**TASK INSTRUCTIONS:** Lines with "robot" in them are to be located in the listing below and copied.

**SUPPLIED MATERIAL:**
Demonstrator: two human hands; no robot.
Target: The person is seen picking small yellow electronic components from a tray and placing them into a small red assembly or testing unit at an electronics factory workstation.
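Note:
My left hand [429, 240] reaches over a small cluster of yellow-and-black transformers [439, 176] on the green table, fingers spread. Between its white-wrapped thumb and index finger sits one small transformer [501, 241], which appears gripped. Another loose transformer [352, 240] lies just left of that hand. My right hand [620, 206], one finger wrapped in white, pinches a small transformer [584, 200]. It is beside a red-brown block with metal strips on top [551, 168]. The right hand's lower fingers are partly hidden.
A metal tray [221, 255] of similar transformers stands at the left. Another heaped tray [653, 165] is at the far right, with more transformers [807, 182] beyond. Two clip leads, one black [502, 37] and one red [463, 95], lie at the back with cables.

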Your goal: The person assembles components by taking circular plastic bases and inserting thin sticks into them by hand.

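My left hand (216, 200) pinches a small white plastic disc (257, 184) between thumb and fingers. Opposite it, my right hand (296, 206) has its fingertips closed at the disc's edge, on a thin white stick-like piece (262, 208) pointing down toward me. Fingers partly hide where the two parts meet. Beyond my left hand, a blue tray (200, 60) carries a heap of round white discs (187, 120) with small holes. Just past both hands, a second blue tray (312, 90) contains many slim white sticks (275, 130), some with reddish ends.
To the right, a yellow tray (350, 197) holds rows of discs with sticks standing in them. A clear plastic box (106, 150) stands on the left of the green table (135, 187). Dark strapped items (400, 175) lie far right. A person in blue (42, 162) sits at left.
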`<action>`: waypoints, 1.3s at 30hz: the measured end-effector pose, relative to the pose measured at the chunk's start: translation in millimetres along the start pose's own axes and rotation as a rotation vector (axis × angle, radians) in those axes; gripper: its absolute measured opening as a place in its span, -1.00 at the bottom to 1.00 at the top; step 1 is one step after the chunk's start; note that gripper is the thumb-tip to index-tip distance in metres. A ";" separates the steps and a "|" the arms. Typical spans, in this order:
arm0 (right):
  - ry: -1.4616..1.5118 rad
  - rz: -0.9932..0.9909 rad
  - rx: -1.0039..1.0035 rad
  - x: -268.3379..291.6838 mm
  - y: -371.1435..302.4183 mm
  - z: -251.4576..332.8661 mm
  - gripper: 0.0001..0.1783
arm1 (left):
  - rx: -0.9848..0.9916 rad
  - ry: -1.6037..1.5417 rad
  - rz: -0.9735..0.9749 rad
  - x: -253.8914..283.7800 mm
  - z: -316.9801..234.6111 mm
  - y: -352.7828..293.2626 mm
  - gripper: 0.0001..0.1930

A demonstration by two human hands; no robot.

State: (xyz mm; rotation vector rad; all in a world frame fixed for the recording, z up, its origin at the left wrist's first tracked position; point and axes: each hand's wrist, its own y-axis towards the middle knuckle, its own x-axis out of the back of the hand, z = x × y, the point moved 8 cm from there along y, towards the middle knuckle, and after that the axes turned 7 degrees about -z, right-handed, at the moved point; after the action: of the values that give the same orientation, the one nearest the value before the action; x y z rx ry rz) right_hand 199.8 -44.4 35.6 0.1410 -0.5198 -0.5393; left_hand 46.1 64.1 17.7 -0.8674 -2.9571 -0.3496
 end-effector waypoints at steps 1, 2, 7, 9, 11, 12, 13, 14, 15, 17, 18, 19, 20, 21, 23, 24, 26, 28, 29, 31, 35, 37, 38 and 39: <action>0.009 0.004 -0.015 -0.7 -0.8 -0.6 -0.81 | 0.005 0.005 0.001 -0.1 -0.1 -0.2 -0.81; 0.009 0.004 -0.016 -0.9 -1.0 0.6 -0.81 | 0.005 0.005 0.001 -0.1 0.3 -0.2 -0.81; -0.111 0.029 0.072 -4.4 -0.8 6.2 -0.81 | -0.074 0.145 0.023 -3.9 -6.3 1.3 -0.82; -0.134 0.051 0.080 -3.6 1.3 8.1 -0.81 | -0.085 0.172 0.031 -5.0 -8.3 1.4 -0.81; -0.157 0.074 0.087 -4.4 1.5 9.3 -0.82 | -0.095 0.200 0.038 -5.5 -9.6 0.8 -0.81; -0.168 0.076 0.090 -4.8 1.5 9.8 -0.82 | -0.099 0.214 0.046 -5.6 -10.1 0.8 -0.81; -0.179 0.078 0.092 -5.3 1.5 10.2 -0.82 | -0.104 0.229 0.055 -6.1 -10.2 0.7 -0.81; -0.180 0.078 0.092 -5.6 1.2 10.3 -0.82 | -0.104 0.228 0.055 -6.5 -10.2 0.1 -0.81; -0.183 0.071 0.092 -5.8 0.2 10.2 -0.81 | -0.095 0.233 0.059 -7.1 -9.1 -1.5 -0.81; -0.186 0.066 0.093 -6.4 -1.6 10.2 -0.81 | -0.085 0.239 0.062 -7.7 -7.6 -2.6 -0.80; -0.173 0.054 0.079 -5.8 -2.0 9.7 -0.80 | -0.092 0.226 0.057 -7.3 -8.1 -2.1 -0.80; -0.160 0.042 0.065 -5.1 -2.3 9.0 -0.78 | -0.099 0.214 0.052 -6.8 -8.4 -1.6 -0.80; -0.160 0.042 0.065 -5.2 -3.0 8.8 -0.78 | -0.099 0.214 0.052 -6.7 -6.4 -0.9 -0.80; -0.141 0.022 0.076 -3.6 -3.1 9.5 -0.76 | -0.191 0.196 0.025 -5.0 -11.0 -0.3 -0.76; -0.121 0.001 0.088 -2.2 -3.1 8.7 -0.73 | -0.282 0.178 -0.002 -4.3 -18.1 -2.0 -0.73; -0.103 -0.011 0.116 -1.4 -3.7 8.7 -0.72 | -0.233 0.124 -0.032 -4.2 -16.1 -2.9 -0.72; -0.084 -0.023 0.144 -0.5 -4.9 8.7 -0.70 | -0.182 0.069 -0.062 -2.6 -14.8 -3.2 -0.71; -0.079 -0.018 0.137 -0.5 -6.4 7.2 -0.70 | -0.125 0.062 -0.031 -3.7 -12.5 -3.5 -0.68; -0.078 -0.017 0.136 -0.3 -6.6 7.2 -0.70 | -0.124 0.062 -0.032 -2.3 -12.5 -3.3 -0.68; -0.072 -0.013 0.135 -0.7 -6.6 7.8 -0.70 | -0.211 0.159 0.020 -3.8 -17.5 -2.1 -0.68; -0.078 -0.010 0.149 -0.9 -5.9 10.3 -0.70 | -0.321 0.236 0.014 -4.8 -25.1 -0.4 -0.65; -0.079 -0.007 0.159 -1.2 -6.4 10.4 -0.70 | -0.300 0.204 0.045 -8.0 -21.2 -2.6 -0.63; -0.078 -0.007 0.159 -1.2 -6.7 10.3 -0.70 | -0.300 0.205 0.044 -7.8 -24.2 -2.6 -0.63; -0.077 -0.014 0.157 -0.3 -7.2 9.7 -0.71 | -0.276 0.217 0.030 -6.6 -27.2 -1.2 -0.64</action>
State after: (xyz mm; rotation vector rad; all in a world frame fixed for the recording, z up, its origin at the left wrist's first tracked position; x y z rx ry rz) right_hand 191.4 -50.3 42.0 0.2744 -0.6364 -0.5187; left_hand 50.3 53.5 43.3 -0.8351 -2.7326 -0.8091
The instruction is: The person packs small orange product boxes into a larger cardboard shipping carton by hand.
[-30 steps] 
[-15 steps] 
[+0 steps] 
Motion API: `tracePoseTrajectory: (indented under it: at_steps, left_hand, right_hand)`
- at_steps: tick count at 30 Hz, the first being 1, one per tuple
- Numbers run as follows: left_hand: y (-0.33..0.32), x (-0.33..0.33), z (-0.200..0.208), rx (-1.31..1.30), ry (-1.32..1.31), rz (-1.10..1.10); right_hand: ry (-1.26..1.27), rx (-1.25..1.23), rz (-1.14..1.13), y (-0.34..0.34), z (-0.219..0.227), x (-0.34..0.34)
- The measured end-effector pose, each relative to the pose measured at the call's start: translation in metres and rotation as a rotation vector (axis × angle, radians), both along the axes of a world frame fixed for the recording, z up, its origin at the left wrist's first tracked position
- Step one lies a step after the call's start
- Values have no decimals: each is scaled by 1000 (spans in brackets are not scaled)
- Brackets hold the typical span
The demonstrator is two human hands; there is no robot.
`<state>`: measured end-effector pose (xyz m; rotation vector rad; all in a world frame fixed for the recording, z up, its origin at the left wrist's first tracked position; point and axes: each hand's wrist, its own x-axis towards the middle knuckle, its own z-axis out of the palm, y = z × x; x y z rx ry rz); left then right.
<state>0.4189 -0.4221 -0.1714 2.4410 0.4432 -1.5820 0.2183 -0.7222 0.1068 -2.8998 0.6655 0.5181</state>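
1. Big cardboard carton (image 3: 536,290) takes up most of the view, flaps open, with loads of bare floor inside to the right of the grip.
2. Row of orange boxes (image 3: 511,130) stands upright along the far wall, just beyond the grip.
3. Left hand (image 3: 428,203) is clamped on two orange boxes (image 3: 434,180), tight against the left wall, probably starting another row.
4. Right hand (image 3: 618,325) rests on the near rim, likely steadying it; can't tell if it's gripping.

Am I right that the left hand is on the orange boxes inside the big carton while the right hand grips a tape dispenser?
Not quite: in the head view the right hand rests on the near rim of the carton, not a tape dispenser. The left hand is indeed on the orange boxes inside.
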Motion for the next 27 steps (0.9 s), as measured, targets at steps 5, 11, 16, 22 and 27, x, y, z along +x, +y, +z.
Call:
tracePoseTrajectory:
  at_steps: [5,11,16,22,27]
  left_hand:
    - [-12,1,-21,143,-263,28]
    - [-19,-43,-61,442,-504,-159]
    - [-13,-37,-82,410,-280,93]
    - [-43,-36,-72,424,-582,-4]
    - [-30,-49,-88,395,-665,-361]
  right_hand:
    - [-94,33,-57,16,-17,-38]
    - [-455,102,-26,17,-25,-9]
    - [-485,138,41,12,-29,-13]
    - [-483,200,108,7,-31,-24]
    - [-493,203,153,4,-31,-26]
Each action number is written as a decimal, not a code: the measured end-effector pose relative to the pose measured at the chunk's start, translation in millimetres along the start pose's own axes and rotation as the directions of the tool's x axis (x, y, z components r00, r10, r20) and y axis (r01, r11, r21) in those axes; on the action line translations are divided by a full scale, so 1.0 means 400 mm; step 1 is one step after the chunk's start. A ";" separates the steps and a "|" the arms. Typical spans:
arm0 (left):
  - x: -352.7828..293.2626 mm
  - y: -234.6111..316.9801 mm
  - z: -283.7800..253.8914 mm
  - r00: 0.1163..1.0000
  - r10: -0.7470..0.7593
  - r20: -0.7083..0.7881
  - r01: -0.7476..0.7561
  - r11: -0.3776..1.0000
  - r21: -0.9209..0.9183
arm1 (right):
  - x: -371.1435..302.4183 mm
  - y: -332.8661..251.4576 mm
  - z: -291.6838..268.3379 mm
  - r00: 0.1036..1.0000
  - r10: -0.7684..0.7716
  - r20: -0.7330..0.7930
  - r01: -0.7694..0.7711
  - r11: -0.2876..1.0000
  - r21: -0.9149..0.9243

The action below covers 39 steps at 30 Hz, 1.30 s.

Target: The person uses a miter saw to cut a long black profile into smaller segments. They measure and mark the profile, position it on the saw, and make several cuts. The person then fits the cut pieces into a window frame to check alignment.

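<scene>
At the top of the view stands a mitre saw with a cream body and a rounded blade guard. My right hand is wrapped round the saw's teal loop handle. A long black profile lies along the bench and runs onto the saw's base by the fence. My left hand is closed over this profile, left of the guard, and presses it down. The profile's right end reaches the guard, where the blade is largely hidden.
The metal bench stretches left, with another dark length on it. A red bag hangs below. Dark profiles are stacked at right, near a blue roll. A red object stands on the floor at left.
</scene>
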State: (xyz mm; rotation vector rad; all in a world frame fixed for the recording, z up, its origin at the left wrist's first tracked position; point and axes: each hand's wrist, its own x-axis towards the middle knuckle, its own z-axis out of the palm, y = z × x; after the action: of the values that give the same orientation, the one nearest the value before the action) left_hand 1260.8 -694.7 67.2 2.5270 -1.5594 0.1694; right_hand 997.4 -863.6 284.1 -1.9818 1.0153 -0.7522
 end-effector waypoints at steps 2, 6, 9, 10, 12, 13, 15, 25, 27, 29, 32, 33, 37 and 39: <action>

**EXERCISE SOLUTION:**
Demonstrator: two human hands; no robot.
A demonstration by two human hands; no robot.
The demonstrator is two human hands; there is no robot.

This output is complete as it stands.